Una giornata da dimenticare per la viabilità del Piceno. Dopo il tragico schianto mortale avvenuto in tarda mattinata, la superstrada Ascoli-Mare è stata teatro, intorno alle ore 16:30 di oggi, di un ulteriore incidente che ha complicato ulteriormente una situazione già estremamente critica.
A distanza di poche ore dalla tragedia che ha coinvolto una donna di 76 anni che ha perso la vita in seguito a un violento incidente avvenuto nel tratto compreso tra Spinetoli e Castel di Lama, un secondo sinistro si è verificato lungo lo stesso tratto stradale. Secondo le prime informazioni, nell’incidente è rimasta coinvolta una vettura con due persone a bordo che procedevano in direzione monti.
Nonostante l’impatto abbia causato forti rallentamenti e comprensibile apprensione tra gli automobilisti rimasti in coda a causa della chiusura precedente, le condizioni delle persone coinvolte nel secondo evento non sembrerebbero destare, al momento, la stessa gravità del primo schianto. Sul posto sono intervenuti i soccorsi per i rilievi e la gestione del flusso veicolare.
“Di fronte a una simile tragedia – commenta il sindaco di Spinetoli, Alessandro Luciani – il primo pensiero va alla vittima, ai familiari e a tutte le persone coinvolte. Ma proprio per rispetto di chi oggi non c’è più, non possiamo limitarci al cordoglio. Dobbiamo porci delle domande e pretendere risposte. Da oltre due anni, ormai quasi tre, cittadini, pendolari e imprese convivono con un cantiere che sembra non avere una fine certa. Si lavora per alcuni periodi, poi tutto si ferma. Le attività riprendono e successivamente si interrompono nuovamente. Una situazione che genera disagi continui e soprattutto incertezza”.
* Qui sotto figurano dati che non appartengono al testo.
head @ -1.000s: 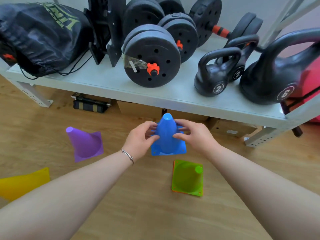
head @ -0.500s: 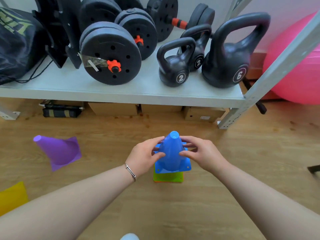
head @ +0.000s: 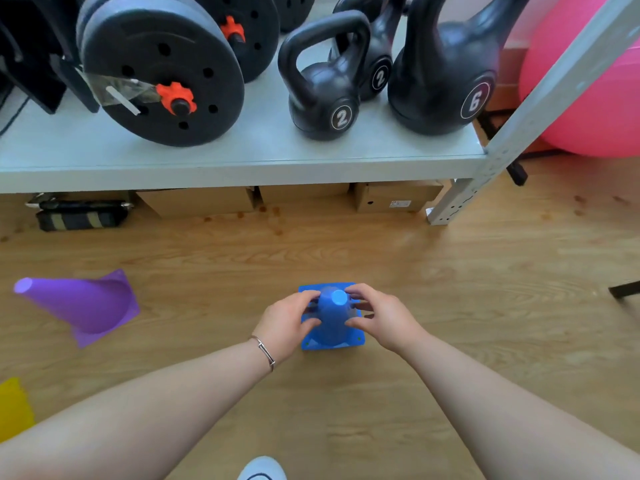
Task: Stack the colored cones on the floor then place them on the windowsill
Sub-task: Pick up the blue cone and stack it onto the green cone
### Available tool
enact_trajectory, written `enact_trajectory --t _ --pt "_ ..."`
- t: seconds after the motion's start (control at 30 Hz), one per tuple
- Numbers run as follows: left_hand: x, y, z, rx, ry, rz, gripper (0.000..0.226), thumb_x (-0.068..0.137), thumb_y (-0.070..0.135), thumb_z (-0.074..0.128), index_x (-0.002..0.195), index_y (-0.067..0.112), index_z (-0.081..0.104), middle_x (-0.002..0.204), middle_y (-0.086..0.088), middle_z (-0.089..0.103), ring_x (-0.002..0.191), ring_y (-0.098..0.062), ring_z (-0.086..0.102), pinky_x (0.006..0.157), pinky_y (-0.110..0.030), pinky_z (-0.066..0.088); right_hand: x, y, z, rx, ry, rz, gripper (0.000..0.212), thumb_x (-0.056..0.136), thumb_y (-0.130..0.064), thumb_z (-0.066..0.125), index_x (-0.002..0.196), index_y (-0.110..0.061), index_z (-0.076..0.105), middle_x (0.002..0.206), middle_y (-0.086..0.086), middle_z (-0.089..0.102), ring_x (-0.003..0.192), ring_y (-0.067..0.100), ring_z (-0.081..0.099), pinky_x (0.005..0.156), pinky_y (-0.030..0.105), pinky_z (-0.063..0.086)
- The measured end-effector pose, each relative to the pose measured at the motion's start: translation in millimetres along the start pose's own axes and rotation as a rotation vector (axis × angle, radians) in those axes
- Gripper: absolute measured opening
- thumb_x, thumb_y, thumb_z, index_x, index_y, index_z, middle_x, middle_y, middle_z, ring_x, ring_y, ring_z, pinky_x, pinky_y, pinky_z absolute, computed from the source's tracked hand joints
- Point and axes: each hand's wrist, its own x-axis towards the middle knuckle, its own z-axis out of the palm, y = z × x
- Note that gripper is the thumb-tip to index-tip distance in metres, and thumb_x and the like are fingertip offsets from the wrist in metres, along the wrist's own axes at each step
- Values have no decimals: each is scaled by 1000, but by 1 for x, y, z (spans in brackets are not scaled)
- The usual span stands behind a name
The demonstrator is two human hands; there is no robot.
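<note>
Blue cone [head: 330, 322] stands upright on the wooden floor [head: 450, 306], and I clasp its sides with my left hand [head: 285, 323] and right hand [head: 379, 317], both grips closed around it. Purple cone [head: 81, 304] lies tipped over well to my left, near the yellow cone [head: 14, 408].

— What am I wearing out there?
— Bare forearms, no sleeves; a thin silver bracelet [head: 264, 351] on my left wrist, and a white shoe toe [head: 262, 469] at the bottom edge.
</note>
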Motion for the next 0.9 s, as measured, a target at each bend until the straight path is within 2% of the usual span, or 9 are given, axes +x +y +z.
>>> enact_trajectory --t 0.17,0.37,0.43,0.53,0.6,0.7,0.8,0.9 --pt "4 -8 3 0 -18 -22 46 87 20 65 130 21 52 129 7 62 115 -5 61 99 -24 47 6 -1 6 -17 -5 9 54 94 -8 78 143 -21 58 146 2 65 135 15 63 110 38 56" --pt "10 -12 2 51 -48 -21 41 87 22 64 127 22 52 128 6 62 114 -7 62 97 -30 48 11 -1 8 -60 -7 16 53 93 -11 79 141 -21 59 143 2 67 136 18 63 113 39 54" --pt "10 -15 4 173 -59 3 46 88 28 62 131 23 47 135 5 56 120 -13 57 98 -32 47 12 -1 5 -181 -22 -4 54 94 -14 77 144 -21 57 147 1 64 138 20 61 114 35 50" --pt "6 -19 4 486 6 15 64 87 33 61 143 17 34 153 -8 34 139 -28 35 106 -38 38 12 1 1 -437 -19 -50 57 97 -20 72 150 -23 51 155 0 53 142 24 52 115 35 45" --pt "3 -18 2 593 75 -27 71 87 34 59 147 13 27 156 -14 25 146 -31 22 113 -42 29 10 0 -2 -592 51 -47 57 100 -28 69 152 -23 47 158 1 47 146 25 46 114 35 44" --pt "-1 -15 -8 666 147 -91 79 86 47 55 149 10 22 157 -16 21 148 -31 15 119 -47 19 9 -10 -8 -749 209 -34 61 98 -43 67 152 -18 49 157 7 49 150 30 43 122 42 40" --pt "-6 -8 -27 710 225 -157 85 84 58 50 148 9 24 156 -16 25 146 -33 19 118 -50 20 11 -33 -16 -811 355 -95 64 92 -47 74 143 -12 60 149 13 61 147 37 50 123 52 40" --pt "-18 -1 -60 746 332 -211 85 82 65 46 145 9 31 153 -15 33 143 -32 26 115 -50 25 13 -68 -24 -816 466 -195 61 87 -50 79 132 -10 67 136 14 69 136 39 60 116 53 49"
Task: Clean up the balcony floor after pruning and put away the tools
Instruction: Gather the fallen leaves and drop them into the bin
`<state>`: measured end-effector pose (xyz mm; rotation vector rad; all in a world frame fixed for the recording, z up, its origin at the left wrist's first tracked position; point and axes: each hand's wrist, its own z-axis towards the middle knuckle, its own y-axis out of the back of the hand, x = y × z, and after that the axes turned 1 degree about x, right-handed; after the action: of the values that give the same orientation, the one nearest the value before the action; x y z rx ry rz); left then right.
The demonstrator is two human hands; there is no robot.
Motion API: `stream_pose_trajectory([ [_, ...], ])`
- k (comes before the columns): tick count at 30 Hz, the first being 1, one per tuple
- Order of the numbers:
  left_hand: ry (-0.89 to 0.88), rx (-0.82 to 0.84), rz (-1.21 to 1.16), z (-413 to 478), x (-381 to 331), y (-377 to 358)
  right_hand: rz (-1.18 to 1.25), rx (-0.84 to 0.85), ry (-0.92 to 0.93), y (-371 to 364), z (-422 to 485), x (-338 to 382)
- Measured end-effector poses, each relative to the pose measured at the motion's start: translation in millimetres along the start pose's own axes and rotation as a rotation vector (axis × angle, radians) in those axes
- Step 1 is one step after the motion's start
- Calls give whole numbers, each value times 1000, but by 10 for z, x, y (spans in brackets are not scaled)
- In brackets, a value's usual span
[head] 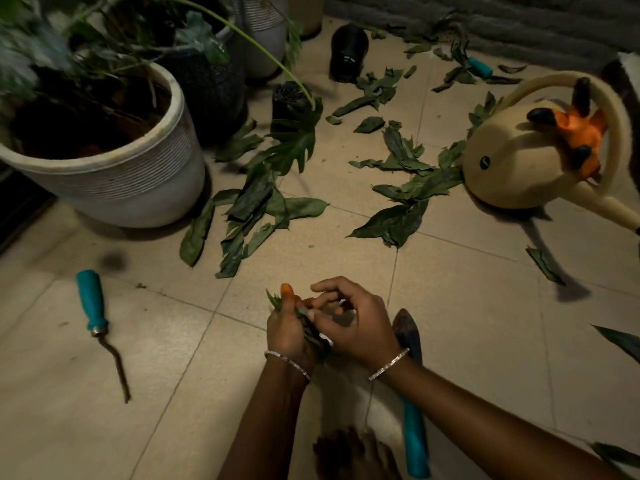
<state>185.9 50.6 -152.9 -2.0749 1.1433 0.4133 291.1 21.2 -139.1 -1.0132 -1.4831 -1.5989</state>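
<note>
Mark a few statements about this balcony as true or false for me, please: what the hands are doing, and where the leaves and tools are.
1. The left hand grips a bunch of leaves. True.
2. The floor has been cleared of clippings. False: many cut leaves lie scattered over the tiles.
3. Orange-and-black gloves rest on top of the watering can. True.
4. The teal-handled tool on the left stands inside the white pot. False: it lies flat on the tiles, apart from the pot.
</note>
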Motion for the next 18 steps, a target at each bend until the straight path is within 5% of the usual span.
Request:
stream_pose_trajectory([
  [8,-63,-115,-137,263,-361,603,-360,-14,19,-55,1282,-442],
  [18,-98,-141,-150,382,-785,993,-867,264,8,-563,2385,-628],
])
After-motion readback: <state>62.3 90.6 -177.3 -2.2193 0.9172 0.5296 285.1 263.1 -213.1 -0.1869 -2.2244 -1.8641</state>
La domanda che il Primo cittadino rivolge direttamente ad ANAS è semplice: Qual è il cronoprogramma reale dei lavori? Quando termineranno? Per quale motivo si registrano continue interruzioni e una evidente mancanza di continuità operativa?
A questo si aggiunge il tema della sicurezza. In più occasioni cittadini e amministratori hanno segnalato criticità nella segnaletica, cartelli poco visibili, indicazioni non sempre chiare in prossimità delle uscite e modifiche temporanee che spesso non vengono adeguatamente ripristinate. “Non spetta a noi accertare eventuali responsabilità sul singolo incidente – continua Luciani – che saranno valutate dalle autorità competenti, ma è nostro dovere evidenziare una situazione che da troppo tempo preoccupa il territorio”.
Gli incidenti lungo questo tratto della Superstrada sono frequenti. Oggi, purtroppo, ci troviamo ancora una volta a commentare una vittima. “E allora – conclude Luciani – chiediamo che ANAS convochi quanto prima un tavolo tecnico con tutti i sindaci interessati dall’arteria, affinché venga illustrato lo stato reale dei lavori, il cronoprogramma aggiornato, le criticità ancora presenti e le misure che si intendono adottare per migliorare la sicurezza. I cittadini hanno il diritto di sapere. Non è più accettabile convivere con una situazione che si trascina da anni senza tempi certi e senza informazioni puntuali. Il territorio non può continuare ad attendere all’infinito. Oggi, dopo l’ennesima tragedia, è arrivato il momento delle risposte”.